Charmed by the Salem Witch Read online

Page 9


  “Pay for what?” Sarah asked, voice rising in frustration. “I’ve never hurt any of you.”

  Priscilla spoke up. “You must pay for the sin of your ancestor. We’re all descended from executed witches. Judge Hathorne condemned them, and he never repented for his crimes.”

  Despite the fear and pain, Sarah couldn’t help the snort of disbelief. “I didn’t even know I was related to Hathorne until I came to this school. Why should that matter, anyway? I’ve nothing to do with that ancient history.”

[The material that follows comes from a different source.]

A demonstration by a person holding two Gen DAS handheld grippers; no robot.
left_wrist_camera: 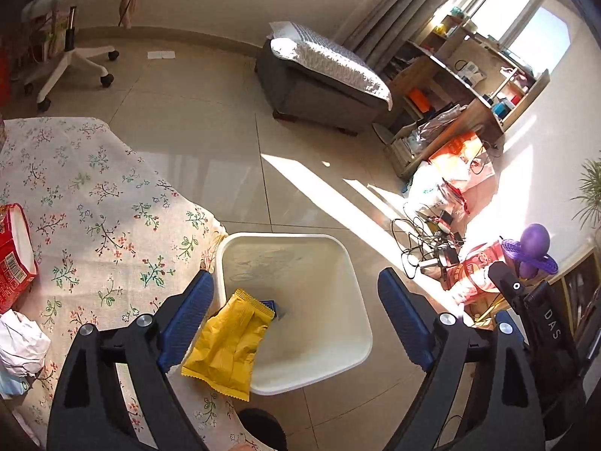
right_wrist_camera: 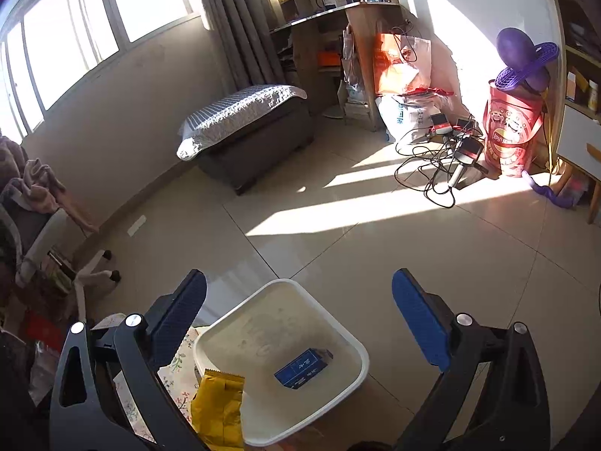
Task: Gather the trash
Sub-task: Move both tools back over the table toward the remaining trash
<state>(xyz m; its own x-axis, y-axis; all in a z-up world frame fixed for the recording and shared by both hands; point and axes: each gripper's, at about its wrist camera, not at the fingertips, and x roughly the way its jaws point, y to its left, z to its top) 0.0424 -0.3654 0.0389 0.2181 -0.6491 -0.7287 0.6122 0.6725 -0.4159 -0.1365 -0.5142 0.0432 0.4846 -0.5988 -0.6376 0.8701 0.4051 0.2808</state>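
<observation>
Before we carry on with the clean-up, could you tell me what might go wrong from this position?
The yellow snack bag seems to lie across the white bin's rim, partly over the floral tablecloth, so it may slip outside. Both the left gripper and right gripper are open and hold nothing. Crumpled paper and a red box remain on the table.

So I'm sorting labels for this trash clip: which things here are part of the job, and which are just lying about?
Part of the job:
- white bin
- yellow wrapper over the bin's rim
- blue box inside the bin
- crumpled tissue on the table
- red carton on the table
- left gripper, right gripper, both open

Lying about:
- ottoman
- office chair
- cables
- red chip canister
</observation>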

  Rebecca threw up her hands. “I’m done with this. Sorry, Ann. The whole thing is pretty nuts. This hasn’t gone the way we’d planned. I’m done.”

  “Me, too,” Bridget said quickly.

  “Better keep your mouths shut,” Ann hollered at their retreating figures. “Remember, I’ve got a binding spell on you.”

  The two deserters hurried off into the night.

  Good. Two down, two to go. That increased her odds of escaping. Ann jerked at Sarah’s bound hands. “Start walking.”

  “And if I don’t?”

  Ann whipped in front of her and raised a hand. A whoosh of air, and then a loud crack as her tormentor’s palm slapped her cheek and right ear.

  The side of her face burned, and her ears rang. Sarah couldn’t help the tears that leaked down her face.

  Surviving Halloween was going to be hell.

  Free at last.

  By the amount of work Higginboth had unloaded on him, you’d have thought Salem’s official holiday was of no consequence.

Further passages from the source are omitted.